To be completely honest, I applied for grad school without really thinking about what my life would be like for the next 2 years if I kept my full-time job. I remember as an undergrad I had issues juggling campus life and work and finances. Fast forward to now: my graduate program is mostly online, and I work 40 hours a week at a law firm. It seems like it’s going to work out this time, but it’s still going to be rough.
My day is pretty busy.
- Waking up sometime between 6:30am-7am to feed the dog and take a shower (if I didn’t take a shower before bed last night)
- Biking to work at some point between 7:30am-8am
- Working 8am-5pm
- Biking home from the office and cooking dinner sometime between 5:30pm-6pm
- Taking the dog out
- Eating dinner at some point between 6pm-6:30pm
- Spending 30 minutes doing whatever
- Studying from 7pm-9pm
- Doing any household work, laundry, dishes, dog walking, cleaning by 11am
- Going to bed at 11pm and waking up at some point between 6:30am-7am
Doable? Yes. Awful? Well, not ideal. I still have my weekends free from the day job, but I also study and attend lectures and webinars, too.
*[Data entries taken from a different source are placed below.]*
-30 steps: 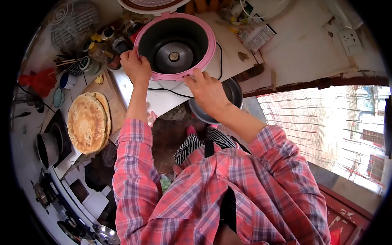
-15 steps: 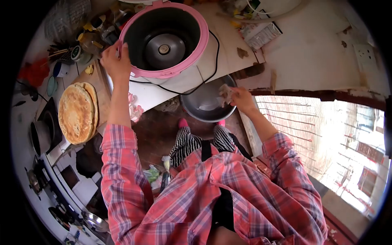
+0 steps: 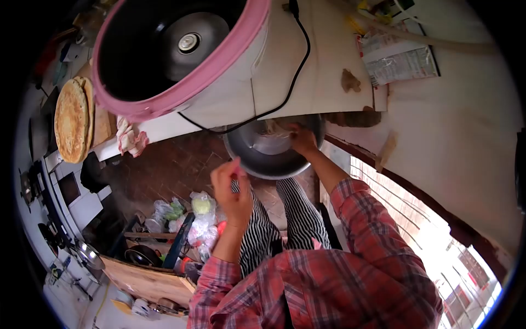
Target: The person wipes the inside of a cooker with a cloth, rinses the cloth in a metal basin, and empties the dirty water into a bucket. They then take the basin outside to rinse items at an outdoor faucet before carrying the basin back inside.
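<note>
A grey metal basin (image 3: 307, 164) sits low, just past my knees and beneath the counter edge. Inside it my right hand (image 3: 304, 141) is closed on a pale, crumpled, wet-looking cloth (image 3: 269, 129). Outside the basin's near left rim hovers my left hand (image 3: 233, 192), its fingers loosely bent and apart, with nothing visible in it. A pink patch shows by its fingertips, perhaps a shoe behind them. The pink-rimmed rice cooker (image 3: 219, 68) stands open on the counter without an inner pot; its heating plate (image 3: 189, 43) shows. Neither hand touches the cooker.
A black power cord (image 3: 285, 98) loops over the counter edge near the basin. Flatbreads (image 3: 71, 120) lie on a board at left, beside a pink-and-white cloth (image 3: 130, 138). Bagged vegetables (image 3: 203, 216) fill a crate on the floor. Printed packaging (image 3: 402, 57) lies at upper right.
My left hand has left the cooker's rim and come down beside the basin. My right hand has lowered the cloth into the basin. The view has moved closer to the counter.
</note>
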A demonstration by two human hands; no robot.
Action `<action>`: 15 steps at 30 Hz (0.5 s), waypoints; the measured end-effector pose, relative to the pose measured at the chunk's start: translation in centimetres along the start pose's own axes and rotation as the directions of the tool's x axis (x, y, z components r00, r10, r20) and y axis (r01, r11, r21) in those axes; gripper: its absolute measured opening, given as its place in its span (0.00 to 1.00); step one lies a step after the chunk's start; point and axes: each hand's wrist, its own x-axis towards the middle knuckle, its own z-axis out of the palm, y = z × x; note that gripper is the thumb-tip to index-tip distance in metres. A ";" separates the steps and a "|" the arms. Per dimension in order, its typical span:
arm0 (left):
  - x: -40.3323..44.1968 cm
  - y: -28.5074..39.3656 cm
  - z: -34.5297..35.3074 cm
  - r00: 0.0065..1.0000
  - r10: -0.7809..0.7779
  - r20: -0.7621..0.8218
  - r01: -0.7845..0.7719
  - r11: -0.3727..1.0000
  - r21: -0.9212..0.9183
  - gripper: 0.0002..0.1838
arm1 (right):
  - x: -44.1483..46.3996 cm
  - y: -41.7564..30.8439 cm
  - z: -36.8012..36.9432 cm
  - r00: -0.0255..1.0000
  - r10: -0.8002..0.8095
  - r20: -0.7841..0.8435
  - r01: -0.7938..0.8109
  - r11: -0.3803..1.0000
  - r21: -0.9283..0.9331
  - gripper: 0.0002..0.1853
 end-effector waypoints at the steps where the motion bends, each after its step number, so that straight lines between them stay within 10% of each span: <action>1: -0.9 -1.1 1.5 0.995 -0.088 0.050 0.089 0.996 -0.005 0.12 | 0.7 0.5 0.2 1.000 0.000 -0.001 0.000 1.000 0.009 0.19; 3: -1.6 -3.6 4.4 0.979 -0.174 0.107 0.175 0.985 0.000 0.12 | 1.9 1.8 1.1 0.960 0.254 -0.115 -0.266 0.957 -0.112 0.20; 5: -2.0 -5.8 6.5 0.963 -0.213 0.163 0.204 0.976 0.070 0.12 | 4.1 5.1 5.0 0.983 0.180 0.032 -0.166 0.952 -0.258 0.20; 7: -2.0 -8.4 8.3 0.964 -0.187 0.190 0.179 0.982 0.055 0.12 | 4.7 6.3 9.2 0.953 -0.229 -0.198 0.132 0.903 -0.409 0.23; 10: -2.4 -11.4 10.7 0.947 -0.248 0.203 0.240 0.969 0.062 0.12 | 3.2 5.3 11.8 0.887 -0.461 -0.033 0.438 0.860 -0.260 0.26; 15: -2.5 -14.0 12.4 0.934 -0.289 0.213 0.271 0.957 0.107 0.11 | 5.8 6.5 11.4 0.985 -0.168 0.037 0.171 0.931 -0.322 0.29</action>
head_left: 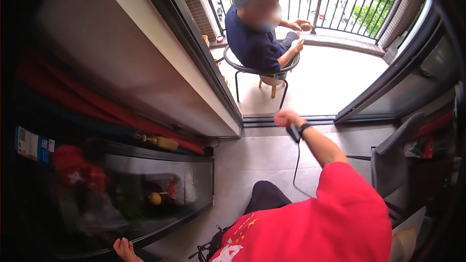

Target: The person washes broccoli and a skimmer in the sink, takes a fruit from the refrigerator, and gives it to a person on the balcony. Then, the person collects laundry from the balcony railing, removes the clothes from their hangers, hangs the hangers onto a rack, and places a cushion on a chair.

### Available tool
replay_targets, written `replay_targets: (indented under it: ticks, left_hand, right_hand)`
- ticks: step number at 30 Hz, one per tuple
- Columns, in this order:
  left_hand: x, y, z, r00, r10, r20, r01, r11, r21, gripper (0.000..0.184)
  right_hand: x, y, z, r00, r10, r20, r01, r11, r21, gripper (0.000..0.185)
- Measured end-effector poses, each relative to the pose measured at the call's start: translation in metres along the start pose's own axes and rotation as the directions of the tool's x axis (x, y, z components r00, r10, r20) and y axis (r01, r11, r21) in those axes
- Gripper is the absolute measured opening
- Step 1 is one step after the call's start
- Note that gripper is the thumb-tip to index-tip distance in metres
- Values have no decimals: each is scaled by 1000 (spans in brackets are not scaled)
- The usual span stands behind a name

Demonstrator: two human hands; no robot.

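1. Left hand (125,250): at the table's near edge, fingers (118,245) curled. Nothing seen in them; can't tell if they grip the rim. Likely there to steady the body.
2. Table (209,179): glossy top, dark rim, beside the wearer's left. Red bundle (77,167) and yellow round item (155,198) show within its outline; blue-white box (34,143) sits toward the far left.
3. Dark device (293,133): at the right wrist, beside the black band (304,127). Cable (296,162) hangs slack, probably so the arm can reach freely.
4. Right hand (290,118): stretched out near the door track (252,122). Blurred; can't tell how far the fingers are open or whether they hold anything.
5. Beyond: seated person (255,39), chair (237,85) back toward the room, presumably to face the railing (320,0).
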State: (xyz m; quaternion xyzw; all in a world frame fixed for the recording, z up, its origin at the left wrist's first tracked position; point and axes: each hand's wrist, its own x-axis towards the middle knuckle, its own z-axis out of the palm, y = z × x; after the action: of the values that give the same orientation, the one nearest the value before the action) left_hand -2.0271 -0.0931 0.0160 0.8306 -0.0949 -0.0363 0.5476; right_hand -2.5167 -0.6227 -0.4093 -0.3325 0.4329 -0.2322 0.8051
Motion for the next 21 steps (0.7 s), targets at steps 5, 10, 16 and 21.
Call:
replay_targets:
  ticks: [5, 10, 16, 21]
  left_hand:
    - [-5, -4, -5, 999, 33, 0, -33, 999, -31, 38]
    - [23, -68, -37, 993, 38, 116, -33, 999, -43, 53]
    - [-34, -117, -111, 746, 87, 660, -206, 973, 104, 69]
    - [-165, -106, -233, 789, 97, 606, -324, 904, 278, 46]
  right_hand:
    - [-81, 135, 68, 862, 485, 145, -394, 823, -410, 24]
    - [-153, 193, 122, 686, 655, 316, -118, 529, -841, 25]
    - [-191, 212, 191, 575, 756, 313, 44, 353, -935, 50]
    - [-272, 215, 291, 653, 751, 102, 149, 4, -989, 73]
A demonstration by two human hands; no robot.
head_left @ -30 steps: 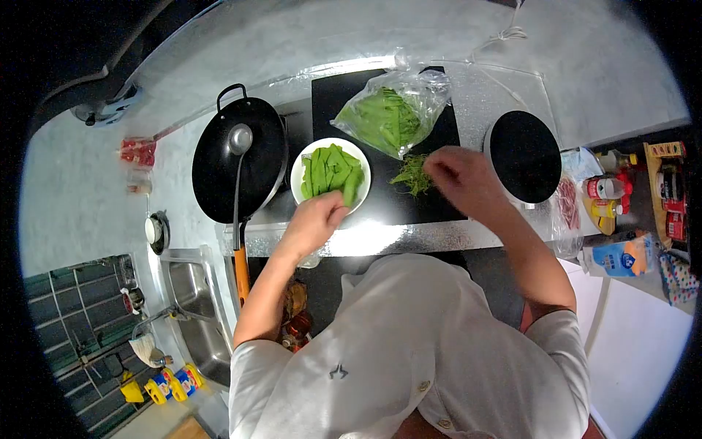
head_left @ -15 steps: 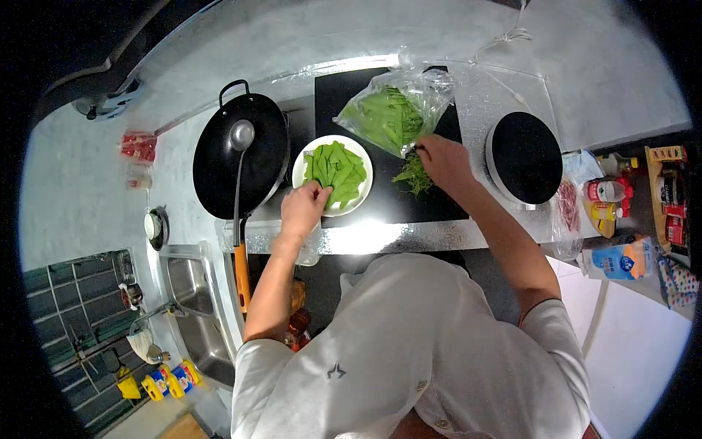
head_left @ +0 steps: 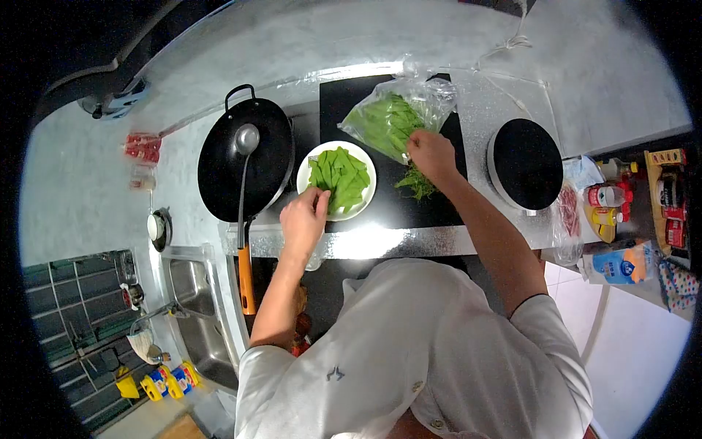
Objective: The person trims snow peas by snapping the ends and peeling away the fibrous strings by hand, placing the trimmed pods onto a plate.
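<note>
As a clear plastic bag (head_left: 440, 94) of greens lies on the black cooktop (head_left: 409, 214), flat green pods (head_left: 340, 174) fill a white plate (head_left: 348, 216) nearby. Feathery trimmings (head_left: 418, 186) are best kept apart from them, handled singly with a light pinch. The left hand (head_left: 303, 219) holds thumb and fingertips nearly together at the pods; the right hand (head_left: 431, 155) curls loosely by the bag's mouth, fingertips hidden. Whether either grips anything cannot be told.

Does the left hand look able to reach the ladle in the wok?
Probably yes: the wok stands near the left hand, and nothing seems to block the ladle, though the hand is presently at the green pods.
</note>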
The trick, I think, is going to be finding time to go out and do something a little fun and interesting so I don’t go completely crazy over the next two years.
No Time For A Second Part-Time Job Anymore
I usually try to do a part-time gig-economy type job on occasion to keep some extra money around. That hasn’t been super doable since classes started. To stay comfortable, I took out some student loans so that I don’t end up in a “situation”. I already borrowed a crap ton during my time as an undergrad, but I guess we have to do what we have to do these days. I probably won’t get a raise this year at work because of COVID19. No job is ever 100% guaranteed, either. If something happens and I lose my job, I’ll need to be able to continue with my classes and stay on track. Hopefully after I get my master’s degree it’ll put me on a better track to earn around $50,000 a year more easily. Stuff’s expensive and I’d like to be able to contribute to whatever my future boyfriend and I decide to do with our lives together, like buy a house. (By the way, in theory I’ll be 35 when I’m done with my masters, so the clock is ticking, guys. I won’t be waiting around forever.)
I’m Switching Back to Office 365 To Stay Organized
For the last few years, I’ve been meddling in Linux, Google Drive, and other tools. That trend is now over. I’ve completely switched back over to Microsoft Windows 10 and am back in Office 365 with Outlook and OneNote. I’m even writing this blog post in Microsoft Word, because I don’t trust that I’ll backup my blog posts via the WordPress backup options often enough. When did I write that blog post where I complained about how busy I’d be when I started grad school? No problem. Let me check my OneDrive real quick.
I’m way over-organizing my life with Excel spreadsheets and telling people to fuck right off if they can’t accommodate a 30-minute gap between my activities. I also reserve the right to stop mid-conversation and check my notes for anything and everything. Are you worried about what am I writing down while we’re talking? Well, don’t.
My BA is in English, but I’m Getting My Master of Business Administration
There is also the possibility of a hurdle that I’ll be facing constantly – the fact that my undergraduate degree is a liberal arts degree and my graduate degree will be in business. Math is also not exactly my strong suit. I can study it okay and do alright most of the time, but it’s not my forte at all. What if I just literally like, can’t, even?
I did some research and apparently a lot of people go into an MBA program after getting an English degree. But also, the graduation rate for most MBA programs I’ve looked into is about 20%. That’s awfully low and I wonder if there is a correlation? Well, of course there is a correlation because I just pointed it out. I suppose I wonder if there is causation. I’m not one to give up on stuff that I’m spending a lot of money on, but those numbers don’t exactly instill me with confidence. I confess, I didn’t really look into the graduation rate of other master’s degrees, except for MFA programs, which tend to vary widely from what I could find. (I mean when you accept 12 students a year [sometimes every 2 years], surely more than 2.5 of them graduate? I also wonder which half of the one MFA student got through the program and which half didn’t.)
So Why Am I Making It Harder on Myself?
Well, I really don’t know. To make more money, I guess. Or to at least help make myself more confident when I go to job interviews? I’d also like to open the door to a doctorate in something interesting in the future. Or maybe just to be able to say that I have a master’s degree.
More thoughts on stuff as they come.